К этому моменту за моими плечами был только один эпизод публичного произнесения слова, обозначающего некоторый женский орган. А произошло это вот как. Когда я гостила в Калифорнии у своей троюродной сестры, одна наша подруга долго болела, и как-то раз у неё случился сильный приступ. Мы повезли её в больницу, там ей всю ночь делали анализы и сказали, что у неё какая-то инфекция во влагалище. Влагалище по-английски – vagina. После этого приступа мы довольно долго лечили эту инфекцию, и слово vagina я заучила и запомнила хорошо. В той же Калифорнии меня как-то угостили напитком bloody virgin («кровавая дева»), который мне очень понравился. Слово virgin я тоже запомнила неплохо, но явно хуже, чем vagina. И вот как-то раз, когда я уже была в Бостоне в ожидании, что мой работадатель поменяет тип моей визы и я начну работать, меня пригласил на ланч один немолодой профессор фирмы IBM. Был красивый майский день, кафе и рестораны только-только выставили свои столики на улицу. Мы сидели в одном из таких уличных кафе во дворе гостиницы Charles River, настроение у меня было прекрасное, так как с плеч свалилась гигантская гора, и я от души наслаждалась этим расслабленным после большого напряжения состоянием. Подошёл официант и спросил, что будем пить. Тут я подумала, что могу позволить себе ещё раз попробовать напиток, который напомнит мне о прекрасных днях, проведённых в Калифорнии, и с довольным видом, вызванным как оригинальностью собственного выбора, так и возможностью блеснуть невероятными познаниями, небрежно бросила: «Безалкогольный bloody vagina, please». Я тогда еле-еле говорила по-английски и была безгранично горда своим заказом. Но почему-то вместо ожидаемого одобрения мой немолодой солидный компаньон и молодой растерянный официант моментально побагровели, опустили глаза и беспомощно молчали. Я, конечно же, решила, что они просто не знакомы с этим напитком (по всей видимости, исключительно калифорнийским), и взялась им объяснять, что это – томатный сок с сельдереем, лимоном и так далее.
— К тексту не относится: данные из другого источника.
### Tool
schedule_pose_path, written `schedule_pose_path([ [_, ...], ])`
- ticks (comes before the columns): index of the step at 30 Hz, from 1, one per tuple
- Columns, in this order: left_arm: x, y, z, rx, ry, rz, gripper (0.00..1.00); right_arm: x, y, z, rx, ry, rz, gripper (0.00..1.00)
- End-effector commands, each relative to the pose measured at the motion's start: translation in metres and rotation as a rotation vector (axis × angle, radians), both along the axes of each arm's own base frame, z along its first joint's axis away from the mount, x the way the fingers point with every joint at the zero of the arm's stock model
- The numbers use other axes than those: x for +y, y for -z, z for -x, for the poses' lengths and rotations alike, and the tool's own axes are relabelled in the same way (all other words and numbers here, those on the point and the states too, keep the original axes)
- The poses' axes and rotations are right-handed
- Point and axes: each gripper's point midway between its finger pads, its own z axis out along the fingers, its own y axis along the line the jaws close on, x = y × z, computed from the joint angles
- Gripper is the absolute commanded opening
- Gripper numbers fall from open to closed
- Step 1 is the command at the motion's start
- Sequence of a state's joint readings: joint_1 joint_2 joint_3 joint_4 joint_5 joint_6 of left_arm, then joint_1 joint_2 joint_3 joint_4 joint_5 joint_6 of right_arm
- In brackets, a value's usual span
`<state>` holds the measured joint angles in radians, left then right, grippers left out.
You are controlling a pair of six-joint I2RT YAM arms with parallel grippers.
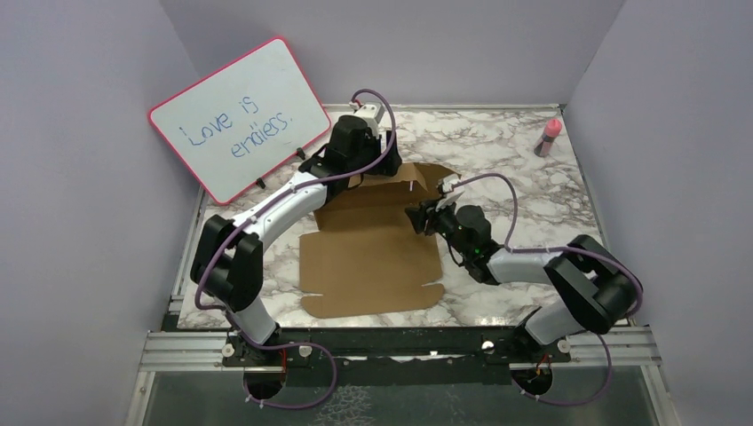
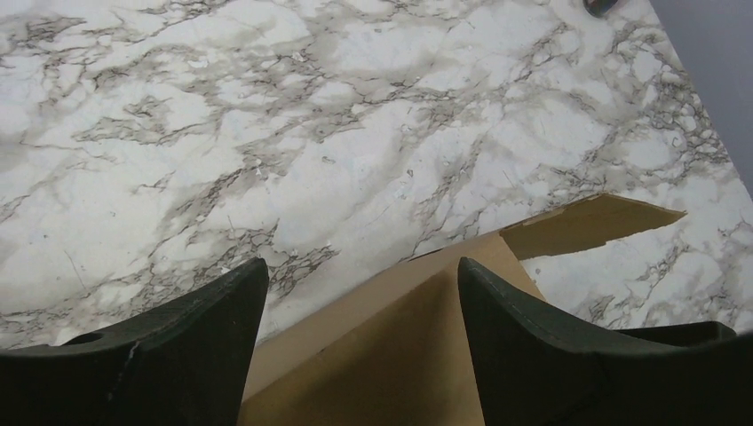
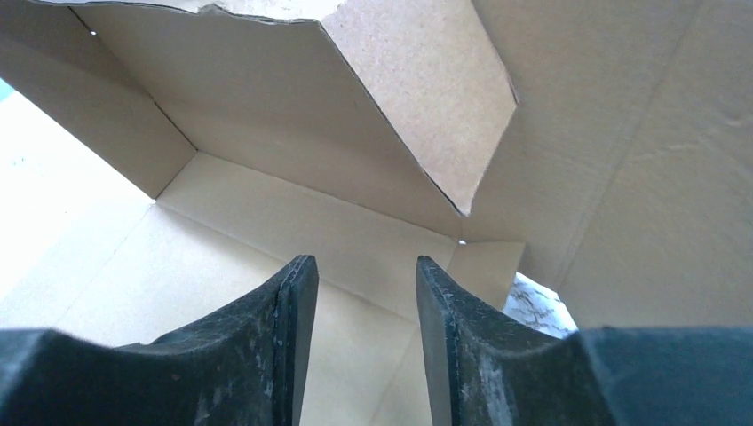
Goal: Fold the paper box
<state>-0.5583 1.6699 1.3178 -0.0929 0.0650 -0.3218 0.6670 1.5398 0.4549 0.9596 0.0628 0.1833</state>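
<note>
The marble table [image 1: 497, 142] is occupied at its middle by the paper box [image 1: 368, 257], its near panel lying flat and its far walls and flaps raised. A pink-framed whiteboard [image 1: 240, 120] is propped at the far left corner. The left gripper [image 2: 361, 264] is spread wide astride the box's far wall; contact cannot be told. The right gripper [image 3: 366, 259] is parted narrowly inside the box's right side, with nothing gripped. A pink bottle [image 1: 550, 136] is seen at the far right corner.

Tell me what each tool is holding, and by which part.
Nothing is held. The left tool is open at the raised back wall of the box; the right tool is open inside it, gripping nothing.
</note>
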Motion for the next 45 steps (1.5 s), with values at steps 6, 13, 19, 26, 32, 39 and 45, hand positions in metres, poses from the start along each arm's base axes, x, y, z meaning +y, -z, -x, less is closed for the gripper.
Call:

Тут профессор догадался (не зря же профессор, в конце концов!) и объявил, преодолевая неописуемое смущение, что я хочу bloody virgin; официант еле унёс ноги. Теперь была моя очередь краснеть, отводить глаза и подавлять распирающий меня хохот. Скоро официант припорхнул с bloody virgin, главное, безалкогольным. Вкусный был напиток.
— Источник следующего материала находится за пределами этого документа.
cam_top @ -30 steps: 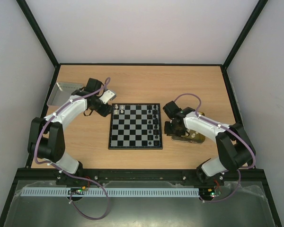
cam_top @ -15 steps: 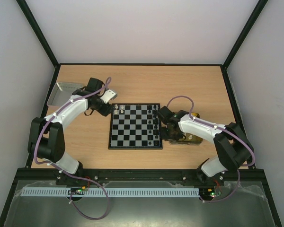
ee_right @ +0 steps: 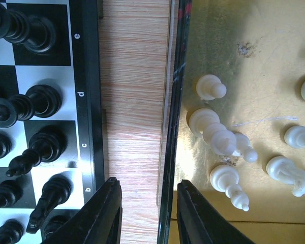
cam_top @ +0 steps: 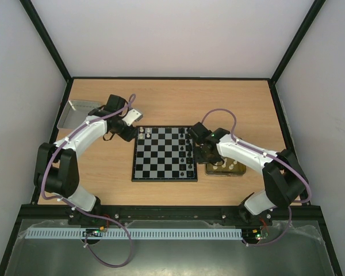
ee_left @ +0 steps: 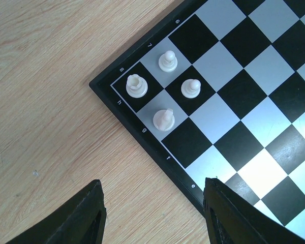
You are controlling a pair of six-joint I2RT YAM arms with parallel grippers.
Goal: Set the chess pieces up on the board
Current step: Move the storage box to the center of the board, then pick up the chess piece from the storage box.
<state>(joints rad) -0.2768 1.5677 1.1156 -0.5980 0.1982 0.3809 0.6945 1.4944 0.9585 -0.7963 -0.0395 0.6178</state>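
Small black-and-white checkered chessboard (cam_top: 164,154): centre of wooden table (cam_top: 218,103). Four white chess pieces (ee_left: 165,119) on one corner; black chess pieces (ee_right: 40,99) along the right edge. Shiny yellow tray (ee_right: 254,71): loose white pieces (ee_right: 213,132). Left gripper (ee_left: 153,187), right gripper (ee_right: 148,184): jaws parted, empty.

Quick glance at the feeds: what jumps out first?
The checkered board sits mid-table, black pieces crowding its right edge and only four white pieces in its far-left corner. Spare white pieces lie in the yellow tray right of it, the right gripper open over the tray's rim.
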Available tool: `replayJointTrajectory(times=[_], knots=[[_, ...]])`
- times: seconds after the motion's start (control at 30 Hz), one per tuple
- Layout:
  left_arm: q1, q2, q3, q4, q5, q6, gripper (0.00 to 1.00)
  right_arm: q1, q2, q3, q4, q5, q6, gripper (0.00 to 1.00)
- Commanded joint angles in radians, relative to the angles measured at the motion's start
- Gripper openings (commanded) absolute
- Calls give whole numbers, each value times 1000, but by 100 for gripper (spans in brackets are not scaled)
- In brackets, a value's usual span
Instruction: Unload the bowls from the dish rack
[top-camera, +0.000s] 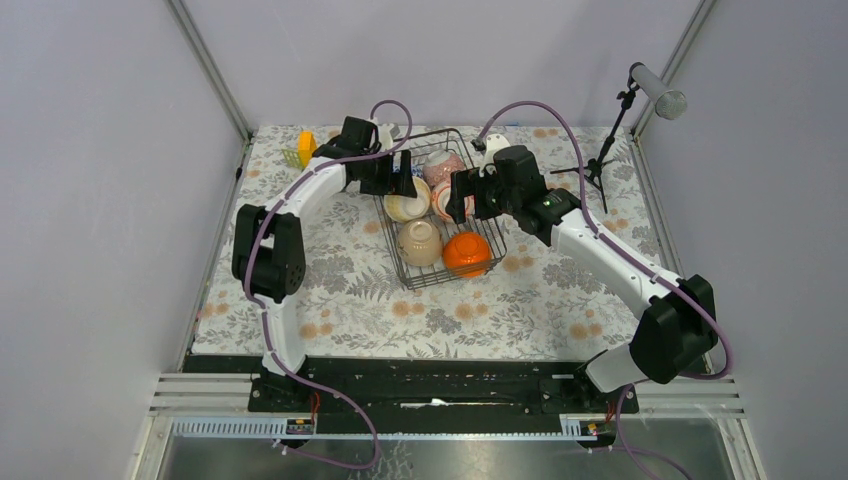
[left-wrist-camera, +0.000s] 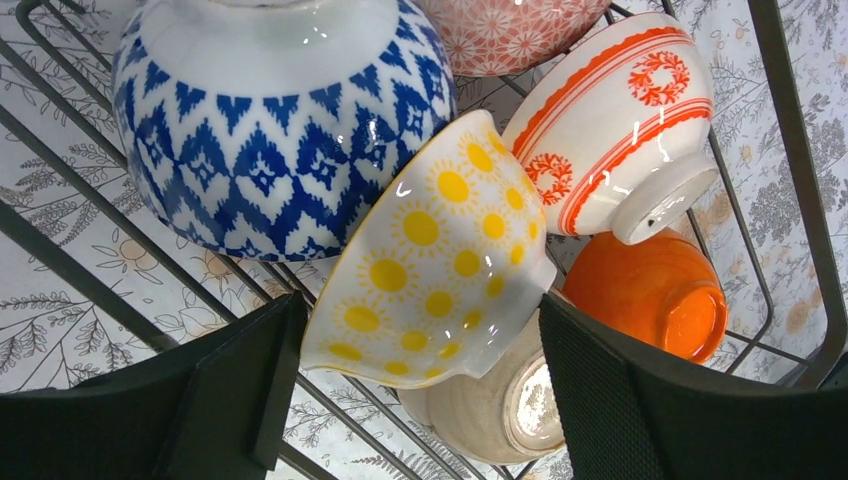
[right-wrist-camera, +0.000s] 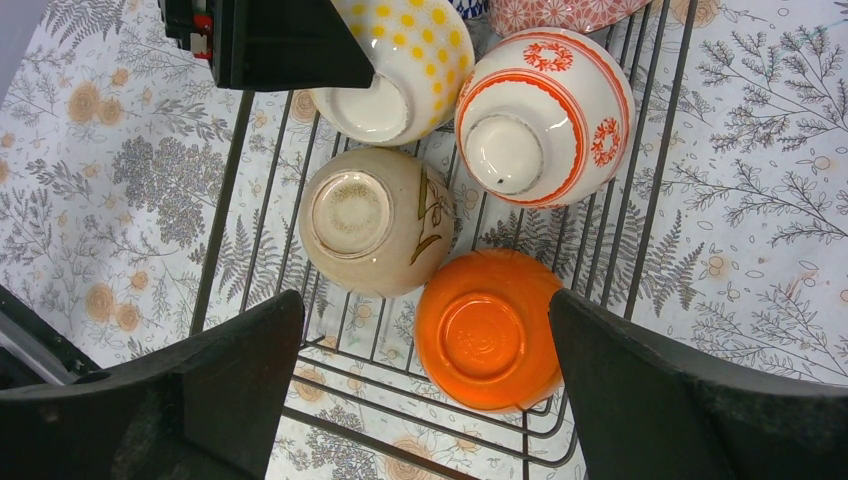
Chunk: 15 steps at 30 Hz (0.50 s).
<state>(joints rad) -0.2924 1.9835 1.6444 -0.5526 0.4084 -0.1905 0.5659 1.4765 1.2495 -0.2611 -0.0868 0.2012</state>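
Observation:
The black wire dish rack (top-camera: 500, 232) stands mid-table with several upturned bowls in it. My left gripper (top-camera: 396, 182) is open, its jaws either side of the tilted cream bowl with yellow dots (left-wrist-camera: 430, 250), close to its rim. Around it are the blue-white bowl (left-wrist-camera: 250, 130), pink bowl (left-wrist-camera: 510, 25), red-banded bowl (left-wrist-camera: 610, 130), beige bowl (left-wrist-camera: 500, 400) and orange bowl (left-wrist-camera: 650, 290). My right gripper (right-wrist-camera: 425, 390) is open and empty above the rack's near end, over the orange bowl (right-wrist-camera: 485, 325) and beside the beige bowl (right-wrist-camera: 375, 220). The red-banded bowl (right-wrist-camera: 545, 115) lies beyond.
A yellow object (top-camera: 305, 148) lies at the table's far left corner. A microphone stand (top-camera: 608, 140) stands at the far right. The floral tablecloth (top-camera: 330, 290) covers the table around the rack. The two wrists are close together over the rack.

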Motion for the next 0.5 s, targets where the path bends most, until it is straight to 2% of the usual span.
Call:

Пожалуй, довольно долгое время этот эпизод был единственным в моей жизни, имеющим хоть какое-то отношение к области гинекологии, но и этому однажды настал конец.
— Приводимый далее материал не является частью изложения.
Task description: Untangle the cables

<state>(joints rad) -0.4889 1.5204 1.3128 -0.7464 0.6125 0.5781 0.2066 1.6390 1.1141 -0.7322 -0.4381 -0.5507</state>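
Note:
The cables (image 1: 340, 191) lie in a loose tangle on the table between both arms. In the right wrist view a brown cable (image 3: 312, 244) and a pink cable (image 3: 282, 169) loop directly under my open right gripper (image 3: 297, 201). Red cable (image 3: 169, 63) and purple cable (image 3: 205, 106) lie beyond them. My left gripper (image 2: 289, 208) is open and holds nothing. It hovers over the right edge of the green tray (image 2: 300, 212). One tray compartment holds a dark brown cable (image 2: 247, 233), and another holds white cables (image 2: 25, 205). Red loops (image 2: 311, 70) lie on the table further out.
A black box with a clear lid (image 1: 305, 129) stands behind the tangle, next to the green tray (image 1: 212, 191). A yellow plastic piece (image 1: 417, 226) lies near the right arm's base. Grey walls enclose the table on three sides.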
Осенью 1997 года, собираясь переезжать из Бостона в Нью-Йорк, я уже ушла с работы, но могла пользоваться своей медицинской страховкой ещё тридцать дней. Так как я знала, что на новом месте в Нью-Йорке мне надо будет много работать, дабы должным образом зарекомендовать себя, я решила основательно подготовиться и проделать все необходимые медицинские процедуры до переезда: пойти на медосмотр, заказать очки, проверить зубы и так далее. На всё это у меня было меньше недели, так как между двумя работами я ещё собиралась съездить в Ереван, а по дороге на несколько дней остановиться в Вене и в Москве. Все билеты были куплены, и я спешила закончить дела, хорошенько поразвлечься и отдохнуть, чтобы в полную силу начать трудиться на новом месте.